Корни (Попов) - страница 179

Босьо встал с постели и пошел к двери, наступая босыми ногами на завязки подштанников. Наверху, на трубе, порхнуло крыло — аист не спал. Петух с оранжевыми перьями прокукарекал с поленницы — обратите, мол, внимание, что я здесь, на часах, и ночь такая бело-голубая. Это Лесовик опять зажег фонари с лампами дневного света. Босьо оделся, обулся, ополоснул легонько глаза, чтобы освежить их после того, как они так долго летали в ночи и теперь снова к нему вернулись.

Настроил Босьо все струны своей души, раздул ноздри и глубоко втянул в себя бело-голубую ночь. Но не пахло ни навозом, ни скотиной, ни идущим из труб вечерним печным дымом. Пахло люминесцентным освещением и фонарными столбами, деревянными тротуарами и одиночеством. И Босьо в эту ночь впервые почувствовал одиночество, всеми струнами души он его почувствовал и ноздрями своими, и даже ушами, потому что у одиночества есть большие барабаны, и они барабанят, как барабаны Шестнадцатой плевенской дивизии. И трубы есть у одиночества, и они так трубят, что могут оглушить.

От кого же ему отворачиваться?

Босьо оставил птичий мир спать и бодрствовать в своем доме, а сам вышел за ворота. Он подумал о том, что птицы прилетели аж из Африки, чтобы его разыскать, а он вот не может найти свою единственную птичку. Она еще тогда от него отвернулась и теперь уже никогда не вернется. «Никогда! Никогда!» — повторил он про себя, а потом вслух слово, которого раньше не понимал и в которое не верил.

— Никогда!

Босьо двинулся по деревянным тротуарам, которые Лесовик велел настлать, чтобы крестьяне его села не ходили по грязи, — они были сухие и чистые, ветер смел с них все до последней пылинки. Лампы дневного света разливали в ночи свое сияние и выхватывали из нее белые и синие пустые дома, сараи, буйно разросшиеся виноградные лозы, навесы и заросшие травой дорожки. Перед ним возникали бело-голубые накрепко закрытые немые ворота и запертые калитки.

На стене сарая Йордана Брадобрея, обращенной к дороге, еще висела пара крепких притягов, давно забывших, что такое снопы и молотьба. Впереди появилась тумба, совсем новая и белая, с одной-единственной афишей — «Океан» Штейна, а за ней, как нарисованный, возник над оврагом висячий мост-качели.

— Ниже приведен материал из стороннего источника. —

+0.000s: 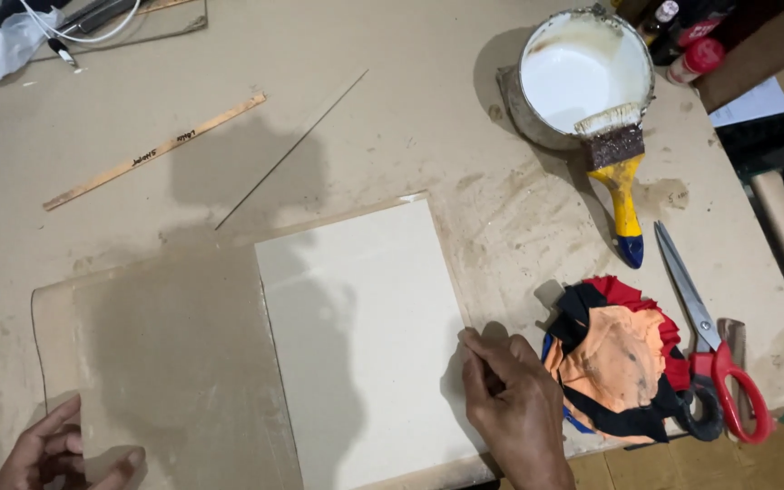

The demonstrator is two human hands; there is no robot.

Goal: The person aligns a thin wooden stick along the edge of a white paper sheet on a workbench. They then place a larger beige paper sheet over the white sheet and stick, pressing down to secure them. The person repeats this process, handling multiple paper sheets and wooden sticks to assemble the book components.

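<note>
A cream sheet [365, 336] lies on the brown cardboard-covered table [410, 136], with a clear plastic film [165, 354] spread over its left side and the table beside it. My left hand [56, 449] pins the film's near left corner, thumb lying on top of the film. My right hand [514, 408] rests on the sheet's right edge, fingers curled and pressing down. Neither hand lifts anything.
A can of white glue [583, 73] with a yellow-handled brush [619, 172] across its rim stands at the back right. Red-handled scissors [710, 349] and a crumpled orange, red and black rag [619, 358] lie right of my hand. A wooden strip [156, 150] lies at the back left.
</note>
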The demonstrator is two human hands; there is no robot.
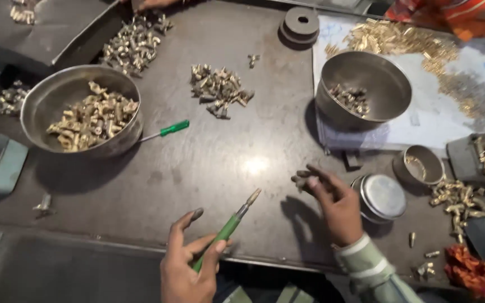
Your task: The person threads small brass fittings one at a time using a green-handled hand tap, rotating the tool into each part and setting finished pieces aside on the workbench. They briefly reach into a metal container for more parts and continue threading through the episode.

Кошка перебежала ему дорогу и шмыгнула под ворота — проверить, не вернулся ли, часом, ее хозяин, Дачо. Как же, жди! В окнах было темно, занавески были сняты, старинные, давно не крашенные решетки поржавели. Бабка Воскреся, как всегда, была на галерее, сидела на сундуке, как кошка, поджав ноги. На миг среди бело-голубого света Босьо увидел огненно-зеленое сияние ее глаз. И когда только она спала, эта бабка Воскреся? Или для нее эта длинная жизнь была не чем иным, как бесконечным сном наяву? А может, она сама была сном?